- EXERCISE BRIEF -
Reproduce the full listing below exactly. Do not include the pictures.
* * *
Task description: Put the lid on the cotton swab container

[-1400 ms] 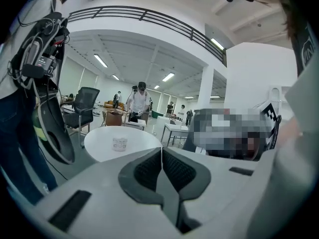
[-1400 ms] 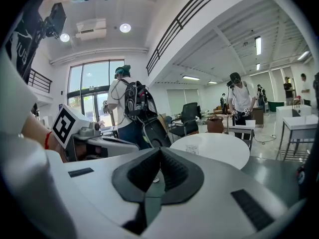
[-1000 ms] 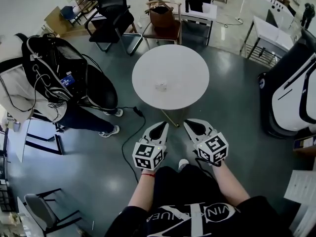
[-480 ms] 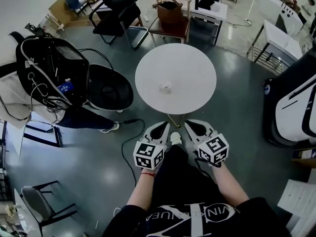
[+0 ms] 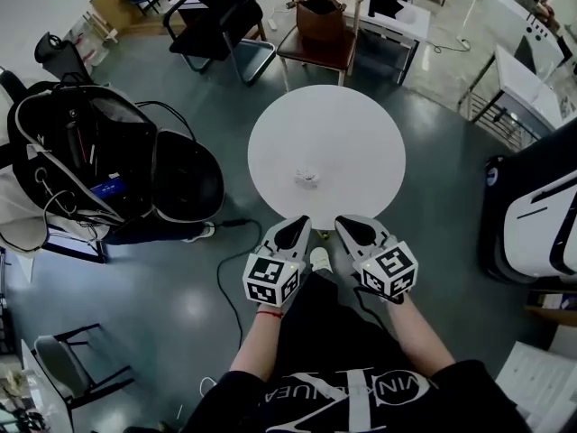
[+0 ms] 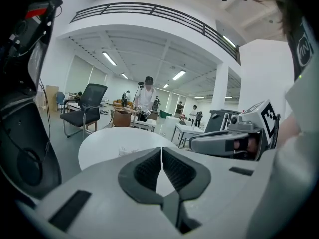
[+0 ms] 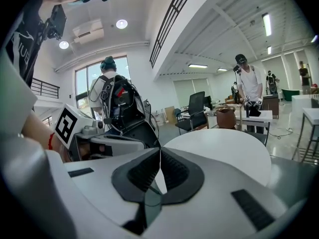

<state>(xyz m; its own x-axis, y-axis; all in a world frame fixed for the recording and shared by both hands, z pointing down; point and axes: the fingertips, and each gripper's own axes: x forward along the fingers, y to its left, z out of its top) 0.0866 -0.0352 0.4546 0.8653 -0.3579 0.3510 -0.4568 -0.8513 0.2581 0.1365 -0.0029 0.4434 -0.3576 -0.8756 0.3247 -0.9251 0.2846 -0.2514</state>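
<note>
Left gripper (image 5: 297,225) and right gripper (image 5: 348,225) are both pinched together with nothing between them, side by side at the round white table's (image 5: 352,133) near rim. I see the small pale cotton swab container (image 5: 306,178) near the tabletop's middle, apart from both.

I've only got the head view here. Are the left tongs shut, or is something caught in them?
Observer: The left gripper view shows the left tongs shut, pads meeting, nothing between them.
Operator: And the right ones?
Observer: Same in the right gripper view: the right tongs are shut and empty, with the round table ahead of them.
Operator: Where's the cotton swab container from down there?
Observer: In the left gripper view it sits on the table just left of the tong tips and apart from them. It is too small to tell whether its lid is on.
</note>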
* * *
- REPLY TO THE EXERCISE -
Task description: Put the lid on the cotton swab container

[-1400 ms] 
[-1400 ms] 
[-1000 ms] 
[-480 ms] 
[+0 ms] 
[+0 ms] 
[+0 ms] 

<state>(xyz m; its own x-axis, y-axis; all in a world frame fixed for the recording and shared by both hands, z pointing down; point and axes: the fingertips, and each gripper's own axes: x forward along the fingers, y to its left, z out of its top) 0.0866 -0.0352 0.4546 0.8653 -0.3579 0.3510 -0.4568 -0.8513 0.2581 0.1365 -0.0029 0.4434 -0.3576 -0.8756 0.3247 -0.9251 0.2846 -0.2514</state>
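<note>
Left gripper (image 5: 297,225) and right gripper (image 5: 348,225) are both pinched together with nothing between them, side by side at the round white table's (image 5: 352,133) near rim. I see the small pale cotton swab container (image 5: 306,178) near the tabletop's middle, apart from both.

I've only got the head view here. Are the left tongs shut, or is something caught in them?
Observer: The left gripper view shows the left tongs shut, pads meeting, nothing between them.
Operator: And the right ones?
Observer: Same in the right gripper view: the right tongs are shut and empty, with the round table ahead of them.
Operator: Where's the cotton swab container from down there?
Observer: In the left gripper view it sits on the table just left of the tong tips and apart from them. It is too small to tell whether its lid is on.
</note>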

Nothing remains to be done, and the exercise is complete.